His headquarters was in Newark, in the same building that had once so oppressed his mother. RHP was suffering from under-investment. Bowkett closed one factory, and stepped up his homespun morale-boosting philosophy: he wore bright red braces, for example, in the belief it would signify to the workers that the boss took an interest.

But it was only when he started working closely with the Japanese ball-bearing giant NSK that he saw how much could be done by the relentless application of common sense. 'My conversion came when I was talking to the manufacturing director,' he says. He learned about cellular manufacturing, the importance of 'software' (people) rather than 'hardware' (machines) and the principle of kaizen, or continuous improvement. 'What I found surprising was that it was all quite simple.'

In 1988, Bowkett told me his preference was to stay at RHP and build an empire. 'But if someone comes and offers to pay enough for it, that will leave me with a lot of money and no job,' he said. A year later, NSK did just that, offering pounds 210m for the group. Bowkett was attacked for selling Britain's only ball-bearing company, but insists he had no choice. 'I started doing a good job, but we were getting outspent all the time. It was a business that definitely needed a partner.'

He found himself with a lot of money and no job. Since boyhood he had aimed to become a millionaire by the age of 35. He failed. He did not make it until 39.

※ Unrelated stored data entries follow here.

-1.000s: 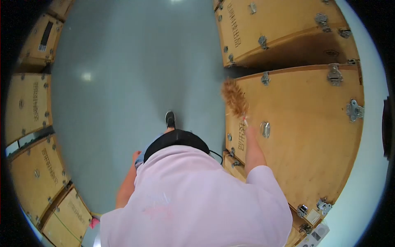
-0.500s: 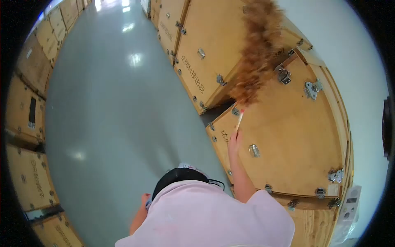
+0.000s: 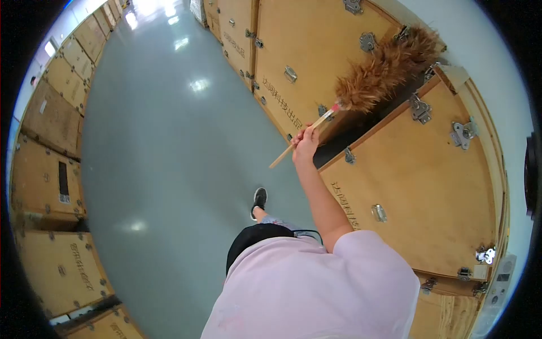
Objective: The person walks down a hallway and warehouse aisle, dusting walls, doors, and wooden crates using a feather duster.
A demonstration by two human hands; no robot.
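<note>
My right hand [image 3: 305,142] is closed round the wooden handle of a brown feather duster [image 3: 389,70]. The handle's bare end points down to the left over the floor, and the feathers reach up to the right. They lie over the far wooden crate [image 3: 305,51], by its metal latches and the dark gap beside the nearer crate [image 3: 423,186]. Whether the feathers touch the wood, I cannot tell. My left hand is out of sight.
A row of wooden crates [image 3: 53,271] with latches runs along the left side. Grey shiny floor [image 3: 169,169] lies between the rows. My shoe [image 3: 259,199] shows on it. Behind the right crates stands a pale wall [image 3: 485,62], with a light panel device [image 3: 499,285] low at the right.
The duster has swung from upright to a slant up to the right, over the gap and far crate. My right hand moved up and left. My left hand has left the view.
</note>
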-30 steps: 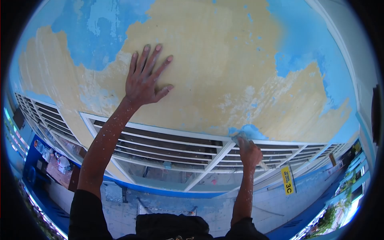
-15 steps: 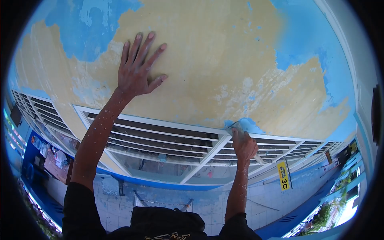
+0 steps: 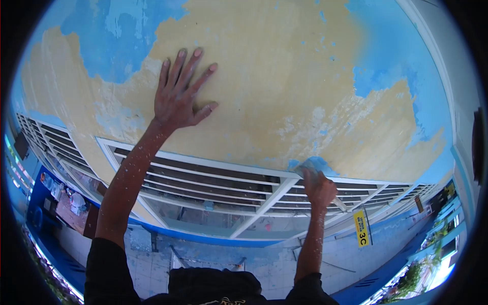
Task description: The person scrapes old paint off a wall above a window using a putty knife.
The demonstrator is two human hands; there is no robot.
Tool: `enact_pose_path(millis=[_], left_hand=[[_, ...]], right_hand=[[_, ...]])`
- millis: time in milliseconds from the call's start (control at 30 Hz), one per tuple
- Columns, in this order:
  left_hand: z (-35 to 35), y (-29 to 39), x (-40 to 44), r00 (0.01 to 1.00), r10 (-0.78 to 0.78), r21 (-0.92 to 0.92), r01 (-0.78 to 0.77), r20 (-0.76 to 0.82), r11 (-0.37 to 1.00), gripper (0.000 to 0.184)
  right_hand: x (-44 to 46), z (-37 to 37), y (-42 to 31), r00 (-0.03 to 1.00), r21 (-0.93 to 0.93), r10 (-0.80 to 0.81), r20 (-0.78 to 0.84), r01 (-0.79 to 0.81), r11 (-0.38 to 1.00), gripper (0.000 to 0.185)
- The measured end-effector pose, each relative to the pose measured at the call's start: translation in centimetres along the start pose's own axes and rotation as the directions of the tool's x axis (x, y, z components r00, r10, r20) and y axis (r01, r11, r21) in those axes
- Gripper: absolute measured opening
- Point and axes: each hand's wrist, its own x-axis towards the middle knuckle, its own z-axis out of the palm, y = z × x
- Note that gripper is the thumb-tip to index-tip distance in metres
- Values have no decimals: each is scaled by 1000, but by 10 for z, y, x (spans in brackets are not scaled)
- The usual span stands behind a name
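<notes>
My left hand (image 3: pixel 178 96) lies flat on the wall (image 3: pixel 254 96), fingers spread, on a bare tan area where the blue paint is gone. My right hand (image 3: pixel 320 189) is closed around a paint scraper (image 3: pixel 339 204), whose handle end sticks out below the fist. The scraper's blade meets the wall at a small blue paint patch (image 3: pixel 319 162), just above the white window frame (image 3: pixel 244 166). Part of that patch is hidden by the blade and hand. White flecks dot both forearms.
Larger areas of blue paint (image 3: pixel 112 40) remain at the upper left and upper right. Louvered windows run below the work area. A yellow sign (image 3: pixel 361 229) marked 3C hangs at the lower right. Far below are a tiled floor (image 3: pixel 274 264) and a person (image 3: pixel 76 201) at the left.
My right hand and the scraper have shifted slightly right across the small blue patch. My left hand stays on the same spot of wall; the whole view has moved a little.
</notes>
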Motion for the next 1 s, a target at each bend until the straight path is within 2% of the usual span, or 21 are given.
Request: enact_pose_path(millis=[33,67,167,200,233,300,400,633,767,800,900,933,1000], left_hand=[[0,2,-1,1000,-1,1,1,0,1000,81],[0,1,1,1000,1,3,-1,1,1000,81],[-3,0,0,1000,3,3,-3,30,1000,80],[-3,-2,0,999,3,3,-3,43,1000,80],[-3,-3,0,999,11,0,-11,37,1000,80],[0,-2,0,1000,3,-5,-2,14,1000,79],[-3,-1,1,1000,0,-5,0,22,1000,80],[-1,-1,0,1000,13,-8,-13,-6,1000,80],[-3,1,1,1000,18,-14,-18,2,1000,80],[-1,0,0,1000,20,-13,-20,-4,1000,80],[-1,-2,-2,1000,14,-8,-14,-7,1000,80],[0,-2,-2,1000,14,-7,-14,-4,1000,80],[0,-1,-2,1000,19,-12,-19,0,1000,79]], right_hand=[[-7,-1,-1,1000,-33,-11,10,11,999,51],[-7,4,-12,998,61,-57,-6,57,996,50],[-5,-5,-21,999,60,-50,-14,50,997,49],[-6,-5,-11,999,-7,-33,-8,33,999,49],[-6,-10,-3,999,21,13,-34,-12,1000,48],[-1,-17,-1,993,-27,66,99,-64,998,49],[-1,-19,-15,999,-63,-20,44,22,998,51],[0,-19,0,998,-123,22,57,-15,992,53],[-12,-8,-1,998,37,42,39,-44,998,51],[-13,-9,-4,988,20,125,86,-127,992,50],[-32,15,-11,961,165,258,103,-272,948,51],[-39,18,-23,938,278,320,136,-346,896,53],[-49,25,-42,861,290,462,213,-507,812,56]])
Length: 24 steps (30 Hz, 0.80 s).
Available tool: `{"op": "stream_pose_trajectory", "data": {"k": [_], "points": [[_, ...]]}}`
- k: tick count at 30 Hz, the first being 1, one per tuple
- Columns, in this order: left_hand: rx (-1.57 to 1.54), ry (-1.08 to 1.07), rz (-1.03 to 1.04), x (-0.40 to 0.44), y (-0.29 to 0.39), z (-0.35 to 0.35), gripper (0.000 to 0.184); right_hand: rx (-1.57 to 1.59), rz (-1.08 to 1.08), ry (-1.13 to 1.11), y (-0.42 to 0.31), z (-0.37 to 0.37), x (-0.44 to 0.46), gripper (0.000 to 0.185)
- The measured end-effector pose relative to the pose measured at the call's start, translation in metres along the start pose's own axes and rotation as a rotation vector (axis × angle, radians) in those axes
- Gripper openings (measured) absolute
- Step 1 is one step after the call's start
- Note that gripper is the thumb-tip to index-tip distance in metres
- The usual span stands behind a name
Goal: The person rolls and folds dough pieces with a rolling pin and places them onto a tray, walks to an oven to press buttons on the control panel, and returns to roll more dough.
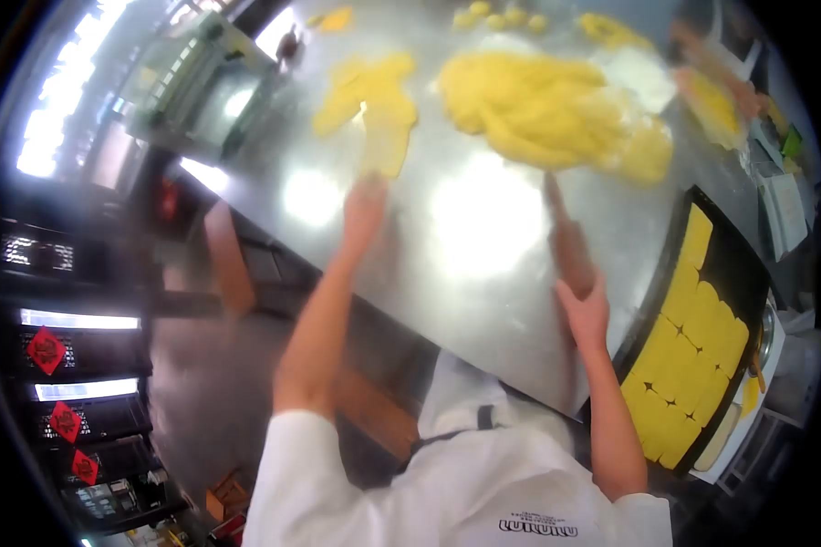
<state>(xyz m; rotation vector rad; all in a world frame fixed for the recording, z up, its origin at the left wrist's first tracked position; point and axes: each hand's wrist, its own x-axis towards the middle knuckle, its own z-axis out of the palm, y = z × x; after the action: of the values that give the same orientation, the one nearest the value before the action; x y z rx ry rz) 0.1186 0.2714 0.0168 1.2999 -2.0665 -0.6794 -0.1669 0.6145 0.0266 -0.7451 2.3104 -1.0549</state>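
My left hand [365, 202] is closed at the lower edge of a flat, ragged piece of yellow dough [388, 105] on the steel table. Its fingertips are blurred, and they seem to pinch that edge. In my right hand [587, 314] is a brown wooden rolling pin [566, 232], gripped at its near end and pointing away from me. The pin's far tip comes up to the front of a large, folded mound of yellow dough [556, 109]. White flour [637, 77] lies against the mound's right side.
The steel table [337, 246] reflects bright lights. Right of me, a black tray [748, 264] holds rows of flat yellow dough pieces [689, 365]. Small dough balls [497, 16] sit at the far edge. Another person's arm [716, 59] reaches in at far right. A machine [196, 87] stands left.
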Motion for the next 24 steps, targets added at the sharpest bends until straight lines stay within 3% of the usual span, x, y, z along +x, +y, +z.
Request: {"op": "stream_pose_trajectory", "data": {"k": [3, 6, 9, 15, 19, 24], "points": [[0.196, 0.004, 0.115, 0.085, -0.031, -0.008, 0.053, -0.255, 0.139, 0.095, 0.0, 0.022, -0.011, 0.076], [0.312, -0.197, 0.187, 0.137, -0.014, -0.019, 0.056, -0.402, 0.126, 0.143, -0.01, 0.036, -0.017, 0.073], [0.465, -0.213, 0.483, 0.161, -0.083, 0.018, 0.052, -0.546, -0.096, 0.278, 0.005, 0.05, -0.022, 0.073], [0.478, -0.122, 0.678, 0.154, -0.072, 0.026, 0.043, -0.482, -0.251, 0.406, 0.01, 0.051, -0.016, 0.073], [0.59, -0.196, 0.537, 0.161, -0.057, 0.018, 0.032, -0.629, -0.185, 0.405, 0.001, 0.054, -0.012, 0.073], [0.513, -0.233, 0.479, 0.18, -0.053, 0.011, 0.016, -0.564, -0.041, 0.392, 0.009, 0.056, -0.009, 0.074]]}}
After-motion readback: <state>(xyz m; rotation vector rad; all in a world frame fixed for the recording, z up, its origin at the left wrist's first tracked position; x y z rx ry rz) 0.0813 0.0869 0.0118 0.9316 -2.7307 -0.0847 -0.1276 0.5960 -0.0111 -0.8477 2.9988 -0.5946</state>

Bowkett had been a Conservative councillor in Ealing, London, 10 years earlier, and remained a member of the party. He did consider a political career, but decided he should stick to what he knew. He retains a strong interest in education, however, and as treasurer of the University of East Anglia is highly critical of government policy, which he says could undermine long-term recovery. He also believes teachers' pay should be raised by 50 per cent, then linked totally to assessment.

Instead of plunging into public life, he developed his plan for a British conglomerate run on Japanese lines, and started to look for a vehicle from which to launch it. He settled on Berisford, which was in a terrible mess but had a market value large enough to allow him to make a big move quickly. He bought 6 million shares for pounds 1.25m, and set about reducing the vehicle to its bare chassis. After a year, with most of Berisford's commodity businesses and property sold off, he was ready to move. He identified five companies that would, he though, benefit from his new style: guinea-pig number one was to have been Clarks.

Whatever targets Bowkett does eventually snap up, however, he will need to prove there is a half- way house between ponderous paternalism and ruthless 'Hansonisation'. The shadow of the Eighties hangs heavy: let us hope Bowkett can shrug it off.